Solo

Getting the taste for solo travel... and other things to do in Sydney, Australia

I've never intended to become a solo traveller; one of those wild and carefree people who grab their backpack and seek out adventure on their own. I'm too cautious and map illiterate for that. I've plenty of times set foot on a plane on my lonesome, only to be met on the other side by a friend, or family member, who takes me under their wing for the days that follow, not once leaving my side in a land unknown.

My trip to Sydney was kinda different. While I was surrounded by many friends, friends of friends, ex-colleagues, and some pretty key figures in my life, these people had their 9 to 5s to contend with, too. A 16-day holiday ain't annual leave friendly for ANYONE. So, during their working hours, I found myself cracking out Citymapper, city guides, and my headphones, and exploring a land down under on. my. own. If, like me, you're a keen traveller, but super wary of walking into the unknown without back-up, here are a few tricks and tips that made me fall in love with solo travel (backpack optional - I opted for a 23kg suitcase instead).

Learn to enjoy your own company

First things first, you've got to be okay with your own company. I would consider myself a fairly self-confident person, however I realised entering social situations with only me, myself, and I, was a totally foreign situation to me. Grabbing dinner at Heathrow at the start of the trip was the first time I'd ever sat in a pub on my own and, frankly, I didn't know what to do with myself.  How that has changed in just over two short weeks - in fact, one of the days, I opted to spend the afternoon on my own, rather than meet a friend.

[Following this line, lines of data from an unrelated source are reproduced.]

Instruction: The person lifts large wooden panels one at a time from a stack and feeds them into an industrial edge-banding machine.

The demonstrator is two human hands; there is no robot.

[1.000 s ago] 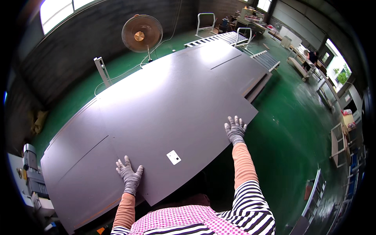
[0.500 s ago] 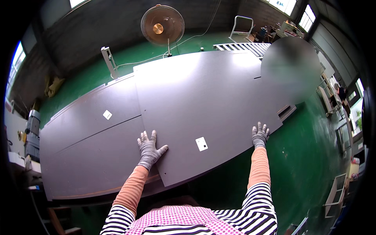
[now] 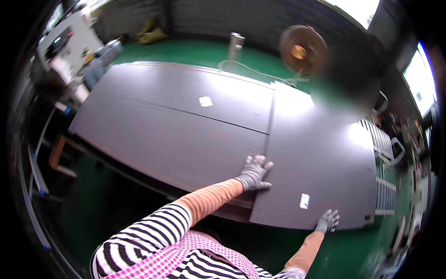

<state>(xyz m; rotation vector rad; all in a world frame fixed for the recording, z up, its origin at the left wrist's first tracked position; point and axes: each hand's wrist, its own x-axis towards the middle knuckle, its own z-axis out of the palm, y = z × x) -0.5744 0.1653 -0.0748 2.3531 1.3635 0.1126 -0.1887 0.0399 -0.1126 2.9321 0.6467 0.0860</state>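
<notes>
A large dark grey panel (image 3: 320, 153) lies flat, its left edge overlapping other grey panels (image 3: 176, 144). My left hand (image 3: 254, 175), in a grey knit glove, rests at that overlapping edge with fingers spread. On the same panel's near edge lies my right hand (image 3: 328, 222), gloved too, its fingers stretched flat over the surface. Between the hands, a small white label (image 3: 304, 201) sticks to the panel. Another white label (image 3: 206, 101) is on the left-hand panels, beyond a long dark seam line.
A round fan (image 3: 299, 51) stands behind the panels, near a pale post (image 3: 236, 45) and a cable. Roller conveyor sections (image 3: 384, 195) adjoin the right end. Grey equipment (image 3: 100, 60) stands at far left, above a wooden frame (image 3: 56, 153). A blurred round patch hides part of the upper right.
My view has swung left, so the panels, fan and label appear farther right. Both hands remain on the same panel, left at its side edge, right at its near edge.
</notes>
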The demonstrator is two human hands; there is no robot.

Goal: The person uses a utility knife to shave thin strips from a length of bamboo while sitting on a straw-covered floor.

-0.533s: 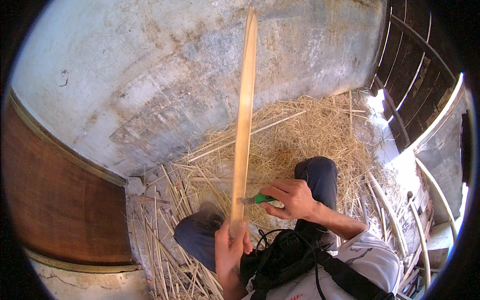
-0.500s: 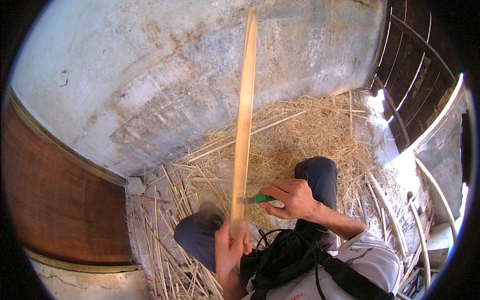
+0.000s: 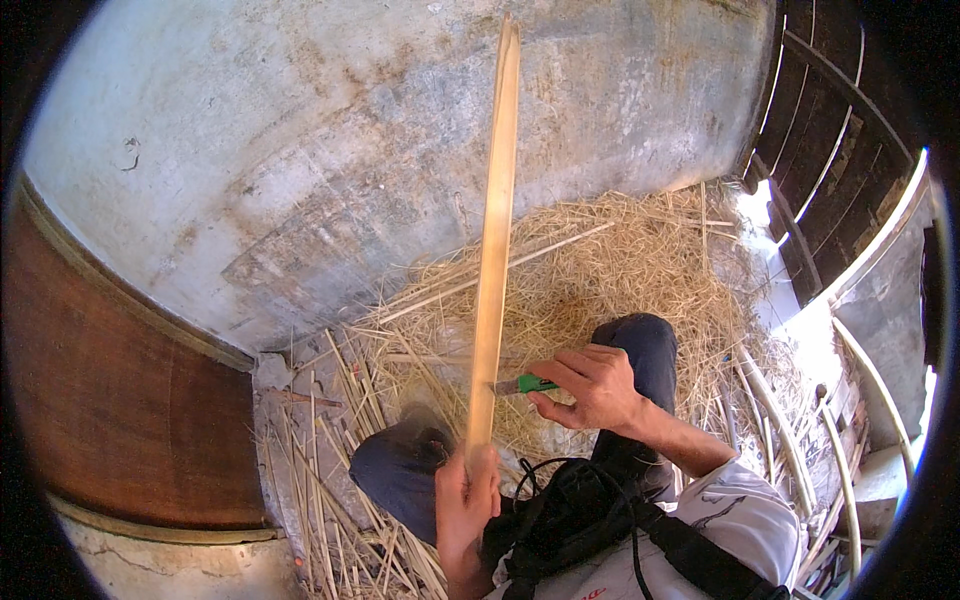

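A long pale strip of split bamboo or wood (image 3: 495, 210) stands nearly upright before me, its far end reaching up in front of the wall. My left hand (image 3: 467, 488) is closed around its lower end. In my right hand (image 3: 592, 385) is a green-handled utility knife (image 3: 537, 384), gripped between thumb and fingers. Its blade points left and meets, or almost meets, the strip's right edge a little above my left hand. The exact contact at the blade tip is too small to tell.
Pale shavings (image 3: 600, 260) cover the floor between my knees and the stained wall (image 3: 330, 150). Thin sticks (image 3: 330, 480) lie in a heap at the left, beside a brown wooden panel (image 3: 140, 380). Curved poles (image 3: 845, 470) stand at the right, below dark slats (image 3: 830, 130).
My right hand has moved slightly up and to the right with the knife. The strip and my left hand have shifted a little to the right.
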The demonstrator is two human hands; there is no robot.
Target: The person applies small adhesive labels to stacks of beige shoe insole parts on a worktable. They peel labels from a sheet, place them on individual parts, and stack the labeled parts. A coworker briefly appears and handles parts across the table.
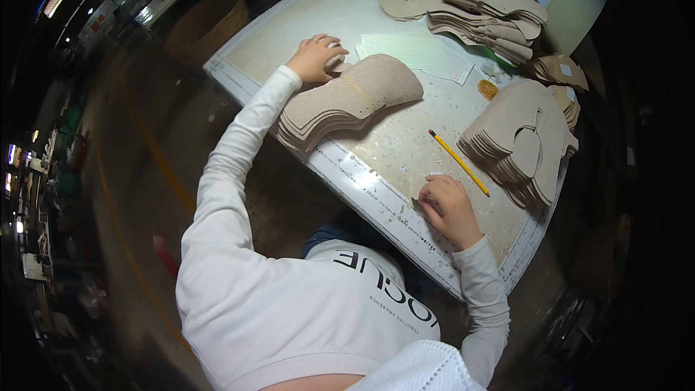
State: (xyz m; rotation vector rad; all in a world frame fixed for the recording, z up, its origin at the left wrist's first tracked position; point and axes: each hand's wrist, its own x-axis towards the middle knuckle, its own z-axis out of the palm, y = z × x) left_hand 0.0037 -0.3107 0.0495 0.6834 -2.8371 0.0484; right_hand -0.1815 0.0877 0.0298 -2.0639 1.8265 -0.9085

The secret is to just grin and bear it, until you find that it's not a forced smile and, actually, you're involuntarily smiling to yourself because you've realised your own company is frigging fantastic and you are having a great time (yes, cringe, but yes, I did do this). 

On two occasions, I found myself wandering alone around Sydney - once though The Rocks towards the CBD and Darling Harbour, another time through the Royal Botanical Gardens and around the Circular Quay area - at my own pace. There's something about walking around with your headphones amongst the cityfolk that makes you feel like you belong there, despite not knowing where the F you're going. There were no complaints about how long I was taking, thanks to my little legs, no objections to spending an obscene amount of time in the palm tree section of the Botanical Gardens, then breezing through the so-called pretty sections in 0.2 seconds (palm trees are my fave plant and they had them from all over the world!), and I could walk in circles admiring the Opera House and eating as much gelato as my heart desired. Isn't that great?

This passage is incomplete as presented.